## Task to complete
Using the material that follows, output exactly the lines from the one containing "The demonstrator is" through the one containing "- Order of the", with both ends kept.

## Data listing
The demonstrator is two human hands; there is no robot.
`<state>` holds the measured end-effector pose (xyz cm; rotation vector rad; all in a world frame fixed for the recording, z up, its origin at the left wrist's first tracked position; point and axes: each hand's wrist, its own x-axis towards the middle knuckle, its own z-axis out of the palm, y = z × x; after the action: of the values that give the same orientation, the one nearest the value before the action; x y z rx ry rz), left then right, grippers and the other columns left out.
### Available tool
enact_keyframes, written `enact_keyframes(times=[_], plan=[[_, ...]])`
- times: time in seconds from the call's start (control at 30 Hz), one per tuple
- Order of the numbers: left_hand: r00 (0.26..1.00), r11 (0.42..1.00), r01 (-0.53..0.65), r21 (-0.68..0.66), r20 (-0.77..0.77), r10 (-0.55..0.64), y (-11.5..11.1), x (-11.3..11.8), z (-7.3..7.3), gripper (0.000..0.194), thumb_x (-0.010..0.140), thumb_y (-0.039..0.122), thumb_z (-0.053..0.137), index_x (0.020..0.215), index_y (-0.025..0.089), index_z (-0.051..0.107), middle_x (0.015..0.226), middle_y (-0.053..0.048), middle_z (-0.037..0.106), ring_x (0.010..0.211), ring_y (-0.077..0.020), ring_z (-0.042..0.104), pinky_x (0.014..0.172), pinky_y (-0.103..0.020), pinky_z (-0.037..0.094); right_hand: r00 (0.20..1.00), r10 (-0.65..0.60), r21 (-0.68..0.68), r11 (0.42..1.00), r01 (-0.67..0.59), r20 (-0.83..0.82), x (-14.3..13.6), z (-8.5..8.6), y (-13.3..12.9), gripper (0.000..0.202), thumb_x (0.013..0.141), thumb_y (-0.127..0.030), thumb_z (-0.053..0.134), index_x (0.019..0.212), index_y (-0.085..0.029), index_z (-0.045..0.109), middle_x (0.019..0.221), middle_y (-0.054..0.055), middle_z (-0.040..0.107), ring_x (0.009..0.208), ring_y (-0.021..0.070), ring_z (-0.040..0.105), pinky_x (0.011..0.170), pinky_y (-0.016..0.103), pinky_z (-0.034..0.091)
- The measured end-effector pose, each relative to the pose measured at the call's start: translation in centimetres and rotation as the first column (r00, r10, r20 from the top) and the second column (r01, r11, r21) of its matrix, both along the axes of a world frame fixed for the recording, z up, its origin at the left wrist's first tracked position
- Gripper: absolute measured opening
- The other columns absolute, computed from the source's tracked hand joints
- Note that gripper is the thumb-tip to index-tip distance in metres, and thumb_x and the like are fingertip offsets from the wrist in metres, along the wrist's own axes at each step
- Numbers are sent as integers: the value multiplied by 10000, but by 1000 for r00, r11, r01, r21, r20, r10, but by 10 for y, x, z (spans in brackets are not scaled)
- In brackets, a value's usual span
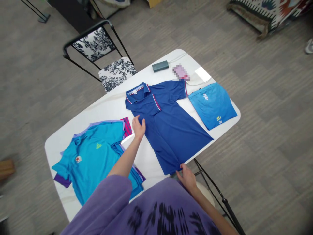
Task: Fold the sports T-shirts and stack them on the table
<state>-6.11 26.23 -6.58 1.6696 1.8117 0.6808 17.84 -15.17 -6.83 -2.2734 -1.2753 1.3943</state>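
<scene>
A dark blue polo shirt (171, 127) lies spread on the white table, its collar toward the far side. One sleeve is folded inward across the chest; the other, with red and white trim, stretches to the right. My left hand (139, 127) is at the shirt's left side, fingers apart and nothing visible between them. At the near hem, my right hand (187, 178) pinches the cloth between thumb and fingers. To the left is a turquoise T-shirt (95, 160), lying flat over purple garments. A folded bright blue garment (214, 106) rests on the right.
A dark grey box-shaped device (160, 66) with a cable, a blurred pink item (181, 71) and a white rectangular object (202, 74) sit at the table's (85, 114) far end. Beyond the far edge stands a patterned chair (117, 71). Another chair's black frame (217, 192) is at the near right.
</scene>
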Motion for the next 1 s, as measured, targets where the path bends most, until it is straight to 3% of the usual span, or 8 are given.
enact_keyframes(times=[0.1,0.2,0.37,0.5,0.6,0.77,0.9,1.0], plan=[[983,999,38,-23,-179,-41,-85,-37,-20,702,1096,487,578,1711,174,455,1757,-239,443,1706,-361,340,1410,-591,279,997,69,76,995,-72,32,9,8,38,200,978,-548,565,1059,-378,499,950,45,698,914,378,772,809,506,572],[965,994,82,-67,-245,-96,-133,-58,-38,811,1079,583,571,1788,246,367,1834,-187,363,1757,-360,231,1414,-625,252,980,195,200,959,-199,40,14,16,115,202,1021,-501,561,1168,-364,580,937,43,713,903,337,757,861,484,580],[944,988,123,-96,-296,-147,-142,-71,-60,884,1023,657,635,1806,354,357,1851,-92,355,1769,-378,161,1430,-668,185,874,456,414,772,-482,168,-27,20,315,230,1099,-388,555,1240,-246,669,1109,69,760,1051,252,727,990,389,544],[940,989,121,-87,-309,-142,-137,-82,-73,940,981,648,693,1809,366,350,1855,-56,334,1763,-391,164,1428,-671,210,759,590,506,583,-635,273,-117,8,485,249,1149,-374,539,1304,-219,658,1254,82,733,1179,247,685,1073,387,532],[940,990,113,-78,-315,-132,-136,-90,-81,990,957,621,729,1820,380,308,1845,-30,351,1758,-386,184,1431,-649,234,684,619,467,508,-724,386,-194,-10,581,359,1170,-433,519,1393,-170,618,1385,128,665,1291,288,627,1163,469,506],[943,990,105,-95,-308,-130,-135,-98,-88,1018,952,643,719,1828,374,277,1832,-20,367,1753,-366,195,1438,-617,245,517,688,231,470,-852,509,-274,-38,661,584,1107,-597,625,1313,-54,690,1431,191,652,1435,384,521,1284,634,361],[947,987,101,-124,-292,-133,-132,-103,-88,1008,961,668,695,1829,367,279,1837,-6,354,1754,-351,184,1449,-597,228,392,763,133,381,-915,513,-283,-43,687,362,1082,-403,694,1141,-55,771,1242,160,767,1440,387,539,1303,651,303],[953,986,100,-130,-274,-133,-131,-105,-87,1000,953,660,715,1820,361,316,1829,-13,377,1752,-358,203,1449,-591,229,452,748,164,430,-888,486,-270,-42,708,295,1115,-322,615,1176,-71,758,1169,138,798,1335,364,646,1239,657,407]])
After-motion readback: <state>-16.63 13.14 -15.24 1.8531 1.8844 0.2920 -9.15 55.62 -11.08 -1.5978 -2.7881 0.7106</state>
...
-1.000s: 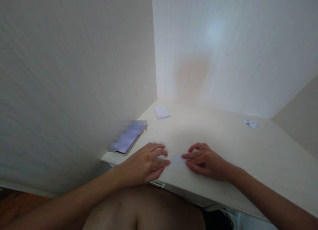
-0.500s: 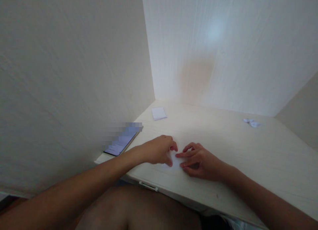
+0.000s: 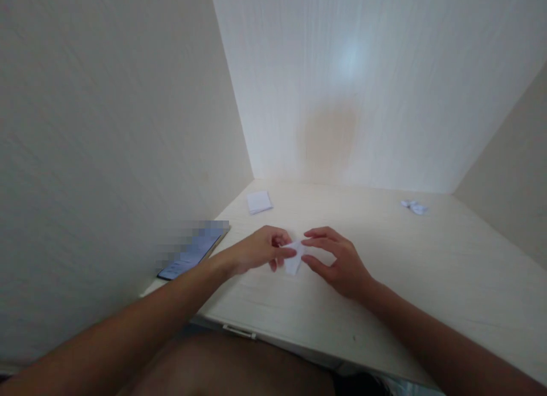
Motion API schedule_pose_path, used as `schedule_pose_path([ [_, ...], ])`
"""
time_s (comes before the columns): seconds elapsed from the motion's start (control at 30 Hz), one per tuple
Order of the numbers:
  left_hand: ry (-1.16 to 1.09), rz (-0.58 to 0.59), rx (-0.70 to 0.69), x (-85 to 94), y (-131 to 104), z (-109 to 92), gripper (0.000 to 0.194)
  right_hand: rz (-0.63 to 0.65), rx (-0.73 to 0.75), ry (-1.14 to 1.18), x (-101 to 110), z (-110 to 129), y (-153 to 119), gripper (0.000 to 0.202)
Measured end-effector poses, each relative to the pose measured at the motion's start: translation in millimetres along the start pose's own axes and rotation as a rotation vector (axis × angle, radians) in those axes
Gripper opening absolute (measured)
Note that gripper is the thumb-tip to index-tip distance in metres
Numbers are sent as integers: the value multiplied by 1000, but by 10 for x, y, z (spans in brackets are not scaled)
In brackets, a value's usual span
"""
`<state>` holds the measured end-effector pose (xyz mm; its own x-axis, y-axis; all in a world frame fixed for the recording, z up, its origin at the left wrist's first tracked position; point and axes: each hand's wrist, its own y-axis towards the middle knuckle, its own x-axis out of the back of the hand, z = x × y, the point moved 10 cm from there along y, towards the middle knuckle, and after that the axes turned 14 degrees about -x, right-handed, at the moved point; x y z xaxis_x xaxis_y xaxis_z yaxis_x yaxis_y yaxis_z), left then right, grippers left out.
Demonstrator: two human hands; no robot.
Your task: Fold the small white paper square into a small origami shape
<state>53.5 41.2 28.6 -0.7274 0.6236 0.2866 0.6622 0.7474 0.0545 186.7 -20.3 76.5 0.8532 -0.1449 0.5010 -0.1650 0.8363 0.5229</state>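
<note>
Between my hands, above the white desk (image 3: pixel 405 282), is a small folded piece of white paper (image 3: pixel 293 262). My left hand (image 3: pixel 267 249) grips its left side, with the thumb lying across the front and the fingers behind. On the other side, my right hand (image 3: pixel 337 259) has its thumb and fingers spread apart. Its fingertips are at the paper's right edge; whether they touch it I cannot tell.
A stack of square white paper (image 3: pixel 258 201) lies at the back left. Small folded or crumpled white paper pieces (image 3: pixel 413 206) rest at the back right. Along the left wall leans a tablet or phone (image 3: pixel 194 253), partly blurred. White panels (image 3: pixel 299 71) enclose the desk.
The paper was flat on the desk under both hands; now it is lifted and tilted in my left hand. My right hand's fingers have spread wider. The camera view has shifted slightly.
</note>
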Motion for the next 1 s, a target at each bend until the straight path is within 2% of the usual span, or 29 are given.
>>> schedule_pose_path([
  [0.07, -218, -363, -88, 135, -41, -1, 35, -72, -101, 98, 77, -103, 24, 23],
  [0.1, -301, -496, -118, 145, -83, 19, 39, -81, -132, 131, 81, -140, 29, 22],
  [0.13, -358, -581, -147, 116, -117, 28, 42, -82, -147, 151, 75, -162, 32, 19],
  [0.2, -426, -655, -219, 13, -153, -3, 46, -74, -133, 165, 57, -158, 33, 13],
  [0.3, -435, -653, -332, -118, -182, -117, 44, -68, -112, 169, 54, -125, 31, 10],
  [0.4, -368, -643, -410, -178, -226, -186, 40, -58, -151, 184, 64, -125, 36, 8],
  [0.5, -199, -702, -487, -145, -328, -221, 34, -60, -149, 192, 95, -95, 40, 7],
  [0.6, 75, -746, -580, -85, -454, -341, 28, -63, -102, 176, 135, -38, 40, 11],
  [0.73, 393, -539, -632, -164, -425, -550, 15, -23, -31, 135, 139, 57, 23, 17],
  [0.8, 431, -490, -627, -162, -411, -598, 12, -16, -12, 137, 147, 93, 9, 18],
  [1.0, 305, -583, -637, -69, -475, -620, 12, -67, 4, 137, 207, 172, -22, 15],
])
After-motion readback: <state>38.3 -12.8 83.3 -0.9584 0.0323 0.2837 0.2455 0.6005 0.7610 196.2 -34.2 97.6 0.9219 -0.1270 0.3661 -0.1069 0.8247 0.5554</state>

## The completed task
The demonstrator is two human hands; there is no robot.
`<state>` holds the measured end-effector pose (xyz cm; rotation vector rad; all in a world frame fixed for the recording, z up, its origin at the left wrist's first tracked position; point and axes: each hand's wrist, its own x-axis towards the middle knuckle, its own z-axis out of the palm, y = z × x; after the action: of the values that give the same orientation, the one nearest the value before the action; x y z rx ry rz), left then right, grippers and the other columns left out.
### Available tool
enact_keyframes, written `enact_keyframes(times=[_], plan=[[_, ...]])`
- times: time in seconds from the call's start (control at 30 Hz), one per tuple
- Order of the numbers: left_hand: r00 (0.26..1.00), r11 (0.42..1.00), r01 (-0.53..0.65), r21 (-0.68..0.66), r20 (-0.77..0.77), r10 (-0.55..0.64), y (-11.5..11.1), x (-11.3..11.8), z (-7.3..7.3), gripper (0.000..0.194), thumb_x (-0.010..0.140), thumb_y (-0.039..0.122), thumb_z (-0.053..0.137), index_x (0.020..0.215), index_y (-0.025..0.089), index_z (-0.051..0.107), middle_x (0.015..0.226), middle_y (-0.053..0.048), middle_z (-0.037..0.106), ring_x (0.010..0.211), ring_y (-0.077..0.020), ring_z (-0.042..0.104), pinky_x (0.014..0.172), pinky_y (-0.103..0.020), pinky_z (-0.037..0.094); right_hand: r00 (0.20..1.00), r10 (-0.65..0.60), r21 (-0.68..0.68), r11 (0.42..1.00), r01 (-0.67..0.59), r20 (-0.83..0.82), x (-14.3..13.6), z (-8.5..8.6), y (-13.3..12.9), gripper (0.000..0.202), thumb_x (0.013..0.141), thumb_y (-0.127..0.030), thumb_z (-0.053..0.134), index_x (0.019..0.212), index_y (-0.085..0.029), index_z (-0.045..0.109), middle_x (0.019..0.221), middle_y (-0.054..0.055), middle_z (-0.040..0.107), ring_x (0.009..0.208), ring_y (-0.021..0.070), ring_z (-0.040..0.105), pinky_x (0.011..0.170), pinky_y (-0.016..0.103), pinky_z (-0.034..0.091)

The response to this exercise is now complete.